Fatties Wander Off Again…


We know what you’re thinking. Once again those fun-loving chubby chicks got sucked into an endless feeding loop at a 24-hour all-you-can-eat casino buffet, and forgot all about their blog. It’s not our fault. They just keep bringing out troughs of food for the chowing herd and sometimes we just can’t help ourselves from gorging on bodacious buckets of kibble.

So maybe that’s not exactly what happened. Truth be told one fatty did pour a giant bowl of food for the cat and then hitched a ride on a plane headed for the African safari. Fatty Freef spent a month absorbing all that this distant continent has to offer. And if you haven’t received your postcard yet, it should arrive before summer sets in. For a rundown of the adventure and mayhem, you can read all about her exploits (including insights into the mysterious world of the water rhino) in the partner blog, Terminal Illness. If that wasn’t enough stress the Freef went all adult on us and bought a big ol’ house. Brace yourself. Chaos will most certainly ensue.

Meanwhile, back in the pnw there was a lonely fatty with far too much time on her hands. So after bundling up scraps of felt, bottles of paint, handfuls of bobbles and several wayward clothespins there was manicraft destiny ahead. The results are a collection of stuffed animal plushies made into Christmas tree ornaments and a rebirth of an old classic, the clothespin doll. Rather than the toy soldier uniform, this time they were suited in themed costumes, provided with props and gathered up in gangs to serve as holiday ornament sets. The first set was inspired by Star Wars (the original trilogy) to work as a gift for the jedi in our family who dedicates an entire tree to his collections purchased to support the George Lucas retirement fund. Even a death star tree topper was crafted for those mini trees suited for desktop décor. Next came the Star Trek: The Next Generation set. Then the A-Team (yes, including the van), the Golden Girls, the original Star Trek and then the Star Trek: Deep Space 9. I admit this is clear evidence of full-blown case of dorkage.
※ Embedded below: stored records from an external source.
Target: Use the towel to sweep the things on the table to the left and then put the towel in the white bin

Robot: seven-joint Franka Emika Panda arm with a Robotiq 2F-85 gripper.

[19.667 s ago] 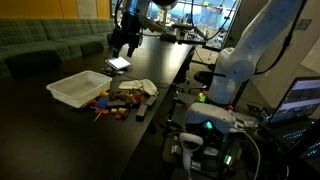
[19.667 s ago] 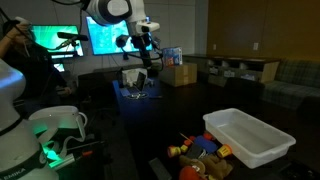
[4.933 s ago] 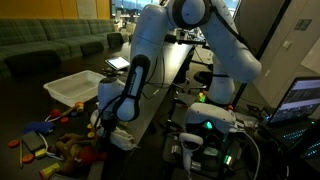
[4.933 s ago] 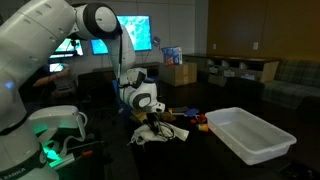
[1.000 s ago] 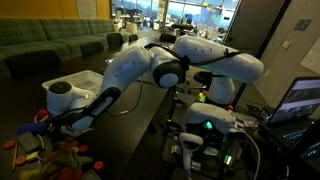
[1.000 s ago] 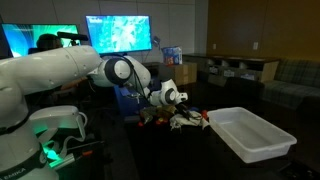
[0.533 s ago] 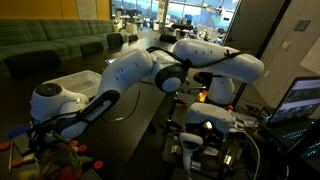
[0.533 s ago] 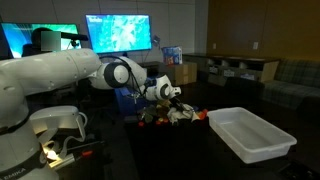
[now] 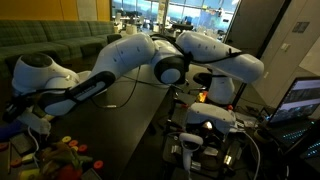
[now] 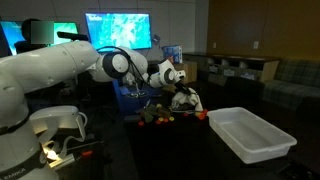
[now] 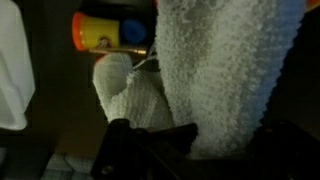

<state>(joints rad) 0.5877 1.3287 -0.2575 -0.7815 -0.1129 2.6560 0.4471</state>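
Note:
The white towel hangs from my gripper, whose jaws are shut on its upper edge. In an exterior view the gripper holds the towel lifted above the table, just over a pile of small coloured toys. The white bin stands on the table to the right of the towel, empty. In the wrist view an orange, yellow and blue toy lies beyond the towel, and a strip of the bin shows at the left edge.
The dark table carries scattered toys near its front corner. My outstretched arm hides the bin there. Cardboard boxes stand at the table's far end. Robot base and electronics sit beside the table.
My gripper has risen from the table with the towel and moved slightly toward the bin. The toy pile stays where it was pushed.

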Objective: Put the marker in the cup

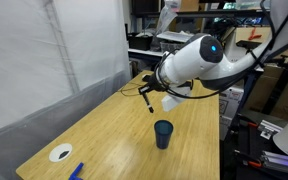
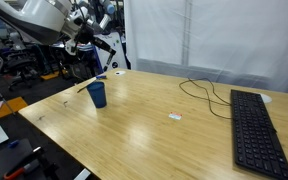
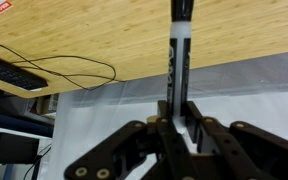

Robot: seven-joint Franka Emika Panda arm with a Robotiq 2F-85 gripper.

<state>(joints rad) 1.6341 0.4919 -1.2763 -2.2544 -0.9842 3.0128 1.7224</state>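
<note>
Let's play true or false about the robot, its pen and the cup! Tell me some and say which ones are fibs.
1. The pincer is squeezing the marker. True.
2. The marker is inside the cup. False: the pincer holds it up in the air, outside the cup.
3. The cup is red. False: it is dark blue.
4. A black keyboard lies on the table. True.
5. The cup has tipped over. False: it stands upright on the table.
</note>
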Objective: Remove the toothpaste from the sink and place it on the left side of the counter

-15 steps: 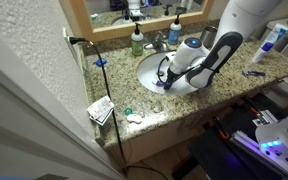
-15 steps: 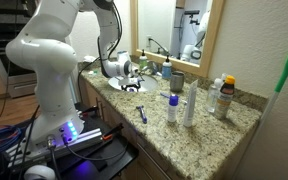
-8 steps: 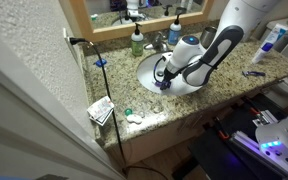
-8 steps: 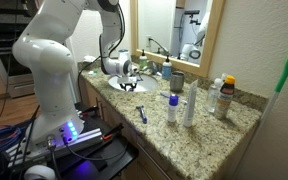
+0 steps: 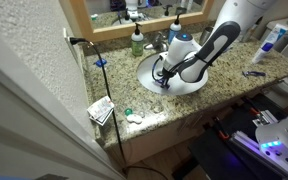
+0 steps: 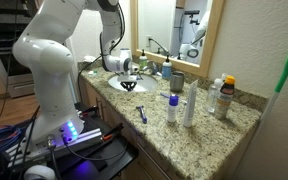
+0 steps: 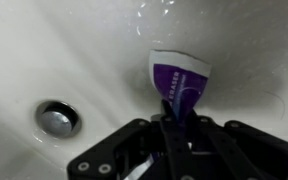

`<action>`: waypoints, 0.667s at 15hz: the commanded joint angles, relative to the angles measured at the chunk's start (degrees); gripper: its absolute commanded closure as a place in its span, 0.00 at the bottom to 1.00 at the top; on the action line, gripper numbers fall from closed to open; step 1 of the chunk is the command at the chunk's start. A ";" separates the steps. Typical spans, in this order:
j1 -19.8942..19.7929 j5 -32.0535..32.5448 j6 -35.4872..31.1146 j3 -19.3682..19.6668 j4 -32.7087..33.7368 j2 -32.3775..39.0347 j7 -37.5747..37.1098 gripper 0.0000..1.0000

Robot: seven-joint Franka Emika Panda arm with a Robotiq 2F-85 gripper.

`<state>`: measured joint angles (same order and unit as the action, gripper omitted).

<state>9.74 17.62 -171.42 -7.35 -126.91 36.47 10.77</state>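
Observation:
In the wrist view the toothpaste (image 7: 178,83), a short purple tube with a white crimped end, lies on the white sink (image 7: 64,50) wall beside the dark drain (image 7: 56,117). My gripper (image 7: 174,122) is down inside the basin, and its black fingers are shut on the tube's near end. In both exterior views the arm reaches into the sink (image 5: 149,72) (image 6: 117,88) on the speckled counter (image 5: 189,105) (image 6: 199,125); the gripper (image 5: 164,78) hides the tube there.
A chrome tap (image 5: 159,42) and green soap bottle (image 5: 137,40) stand behind the basin. Small items and a packet (image 5: 101,109) lie on the counter near the wall. White bottles (image 6: 189,103) and a purple toothbrush-like item (image 6: 142,113) sit on the counter's other side.
The jaws have gone from open to shut round the toothpaste tube. The arm has shifted slightly over the basin.

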 commanded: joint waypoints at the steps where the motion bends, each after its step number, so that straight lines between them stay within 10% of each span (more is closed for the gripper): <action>1: -1.96 -1.86 2.94 -2.32 1.36 1.26 2.73 1.00; 2: -9.17 -3.30 7.22 -7.30 -4.98 -9.30 7.27 0.98; 10: -30.38 -26.96 28.36 -28.05 -10.91 -28.47 37.21 0.99</action>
<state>-13.33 -0.66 -152.69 -28.44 -133.85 17.56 36.81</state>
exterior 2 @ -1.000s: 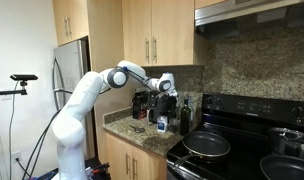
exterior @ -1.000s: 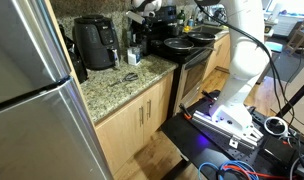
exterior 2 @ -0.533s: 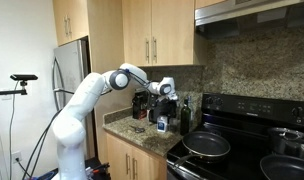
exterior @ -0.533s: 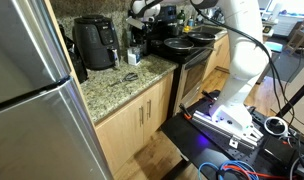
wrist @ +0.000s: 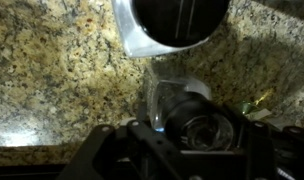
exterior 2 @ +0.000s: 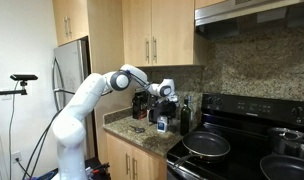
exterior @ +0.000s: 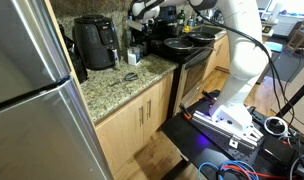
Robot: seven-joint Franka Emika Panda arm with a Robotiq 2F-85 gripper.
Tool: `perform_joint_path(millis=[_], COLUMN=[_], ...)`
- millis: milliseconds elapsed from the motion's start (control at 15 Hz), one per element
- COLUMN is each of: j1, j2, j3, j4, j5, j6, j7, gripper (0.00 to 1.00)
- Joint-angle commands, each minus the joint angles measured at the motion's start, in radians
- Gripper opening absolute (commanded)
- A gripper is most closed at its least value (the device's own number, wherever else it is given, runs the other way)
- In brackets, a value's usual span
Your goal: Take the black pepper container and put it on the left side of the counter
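Pepper container [wrist: 185,112]: on the speckled granite tabletop [exterior: 117,88], near the black stove [exterior 2: 227,150], below the gripper [exterior 2: 164,92]. Gripper: hangs above it; whether apart or together cannot be told. Room: black air fryer [exterior: 95,42], steel fridge [exterior: 32,90], light wood cabinets [exterior 2: 152,40].

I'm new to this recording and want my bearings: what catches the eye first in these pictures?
The white robot arm dominates, stretching over the granite counter with its gripper above a cluster of small containers beside the black stove. In an exterior view, a stainless fridge fills the foreground, with a black air fryer past it on the counter.
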Motion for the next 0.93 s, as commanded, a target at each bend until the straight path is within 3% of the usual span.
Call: perform_joint_path(millis=[0,133,267,533,867], j1=[0.006,0.007,0.004,-0.010,-0.065], j2=[0.000,-0.001,-0.018,-0.182,-0.424], j3=[-0.009,-0.010,-0.012,-0.009,0.026], j4=[-0.008,-0.010,-0.016,-0.120,-0.275], j5=[-0.009,-0.012,-0.013,-0.014,0.074], j6=[0.013,0.015,0.016,-0.005,-0.242], j7=[-0.005,-0.005,-0.006,-0.058,-0.267], gripper=[0.46,0.33,0.33,0.33,0.33])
And if you are similarly afflicted and you’d like to buy a bundle of your own, just ping a fatty near you or jump on the Fatty Factory Etsy page here.

Our apologies for falling off the wagon. We promise to get back in the kitchen and update you on our latest food adventures. Rest assured, we certainly aren’t dieting and haven’t stopped eating, and nobody has managed to tie us down and wire our jaws shut yet. The chow is on and we’ll be reporting on food and festivities during this holiday season. Ho – de – ho – ho.